DIRECTIONS. Return only the lines from the start of the records through the line that contains "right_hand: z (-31", inclusive; leave out all pictures.

SUPPLIED INFORMATION.

---------------

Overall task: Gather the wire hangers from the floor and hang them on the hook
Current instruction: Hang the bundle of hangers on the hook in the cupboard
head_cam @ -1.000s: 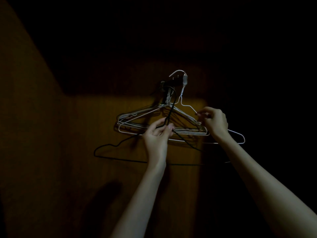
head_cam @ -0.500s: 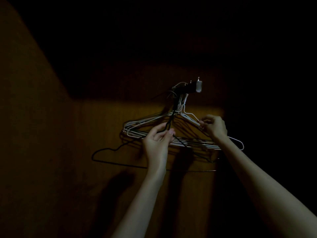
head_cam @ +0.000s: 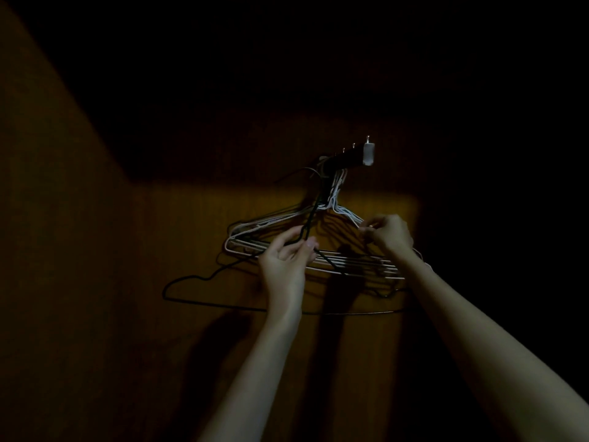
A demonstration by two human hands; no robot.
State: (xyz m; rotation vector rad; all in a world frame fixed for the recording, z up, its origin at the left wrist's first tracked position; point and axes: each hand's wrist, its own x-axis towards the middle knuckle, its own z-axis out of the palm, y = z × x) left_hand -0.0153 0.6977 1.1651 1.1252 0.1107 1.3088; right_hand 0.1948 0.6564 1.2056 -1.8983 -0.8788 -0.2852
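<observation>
A bunch of white wire hangers hangs from a dark hook rack fixed to a wooden wall, dimly lit. The left hand pinches the neck of a black wire hanger between thumb and fingers; its body sags lower and to the left of the white ones, and its top reaches up toward the rack. The right hand pinches the right shoulder wire of a white hanger, fingers curled round it.
</observation>
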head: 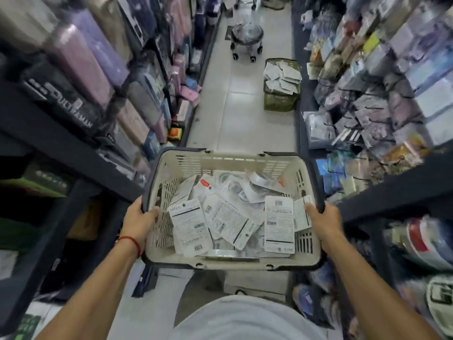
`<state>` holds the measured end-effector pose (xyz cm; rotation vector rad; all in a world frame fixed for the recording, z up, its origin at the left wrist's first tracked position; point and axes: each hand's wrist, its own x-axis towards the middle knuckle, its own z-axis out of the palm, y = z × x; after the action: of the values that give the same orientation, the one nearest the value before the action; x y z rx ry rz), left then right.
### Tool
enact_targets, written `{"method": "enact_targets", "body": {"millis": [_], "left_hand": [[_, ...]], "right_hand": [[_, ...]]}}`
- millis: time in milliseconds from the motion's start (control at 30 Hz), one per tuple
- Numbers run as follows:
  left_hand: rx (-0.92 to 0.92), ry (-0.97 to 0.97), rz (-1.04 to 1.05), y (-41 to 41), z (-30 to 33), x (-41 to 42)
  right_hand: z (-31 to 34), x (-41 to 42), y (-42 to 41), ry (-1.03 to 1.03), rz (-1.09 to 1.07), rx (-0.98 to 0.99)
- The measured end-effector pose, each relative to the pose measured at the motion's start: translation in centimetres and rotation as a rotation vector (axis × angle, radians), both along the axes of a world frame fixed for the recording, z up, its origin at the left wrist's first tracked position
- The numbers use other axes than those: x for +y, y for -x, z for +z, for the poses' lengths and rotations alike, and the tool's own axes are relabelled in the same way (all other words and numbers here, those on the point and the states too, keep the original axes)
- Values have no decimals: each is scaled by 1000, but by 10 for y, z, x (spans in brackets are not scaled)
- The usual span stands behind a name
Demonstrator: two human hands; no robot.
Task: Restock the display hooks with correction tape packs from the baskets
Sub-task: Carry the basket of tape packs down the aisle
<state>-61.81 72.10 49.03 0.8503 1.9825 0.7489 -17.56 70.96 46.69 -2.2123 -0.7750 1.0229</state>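
Note:
I carry a cream plastic basket (247,160) with a dark rim in front of me, above the aisle floor. Inside lie several white correction tape packs (228,217), most with their printed backs up. My left hand (139,219) grips the basket's left rim, thumb inside. My right hand (323,222) grips the right rim, thumb inside near a pack. Farther down the aisle a green basket (279,101) on the floor holds more white packs. Packs hanging on display hooks (367,111) fill the right-hand shelving.
A narrow tiled aisle (245,123) runs ahead between dark shelving. Boxed goods (73,60) fill the left shelves. A small black wheeled stool (246,40) stands far down the aisle, beyond the green basket. The view is blurred at the sides.

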Motion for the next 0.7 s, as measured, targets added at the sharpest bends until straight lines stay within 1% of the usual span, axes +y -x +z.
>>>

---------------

REPLY TO THE TASK.
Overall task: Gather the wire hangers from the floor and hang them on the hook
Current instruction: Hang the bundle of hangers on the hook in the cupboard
head_cam @ -1.000s: 
head_cam @ -0.500s: 
head_cam @ +0.000s: 
A demonstration by two human hands; no robot.
State: (xyz m; rotation vector rad; all in a world frame fixed for the recording, z up, its origin at the left wrist's first tracked position; point and axes: each hand's wrist, its own x-axis towards the middle knuckle, its own z-axis out of the palm, y = z × x) left_hand -0.0153 0.6977 1.1651 1.1252 0.1107 1.3088; right_hand 0.1948 0.6564 1.2056 -1.8983 -0.8788 -0.2852
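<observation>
A bunch of white wire hangers hangs from a dark hook rack fixed to a wooden wall, dimly lit. The left hand pinches the neck of a black wire hanger between thumb and fingers; its body sags lower and to the left of the white ones, and its top reaches up toward the rack. The right hand pinches the right shoulder wire of a white hanger, fingers curled round it.
</observation>
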head: 
`<state>` holds the measured end-effector pose (xyz cm; rotation vector rad; all in a world frame fixed for the recording, z up, its origin at the left wrist's first tracked position; point and axes: each hand's wrist, its own x-axis towards the middle knuckle, its own z-axis out of the palm, y = z × x; after the action: of the values that give the same orientation, the one nearest the value before the action; x y z rx ry rz), left then right.
### Tool
enact_targets, written `{"method": "enact_targets", "body": {"millis": [_], "left_hand": [[_, ...]], "right_hand": [[_, ...]]}}`
- millis: time in milliseconds from the motion's start (control at 30 Hz), one per tuple
- Numbers run as follows:
  left_hand: rx (-0.92 to 0.92), ry (-0.97 to 0.97), rz (-1.04 to 1.05), y (-41 to 41), z (-30 to 33), x (-41 to 42)
  right_hand: z (-31 to 34), x (-41 to 42), y (-42 to 41), ry (-1.03 to 1.03), rz (-1.09 to 1.07), rx (-0.98 to 0.99)

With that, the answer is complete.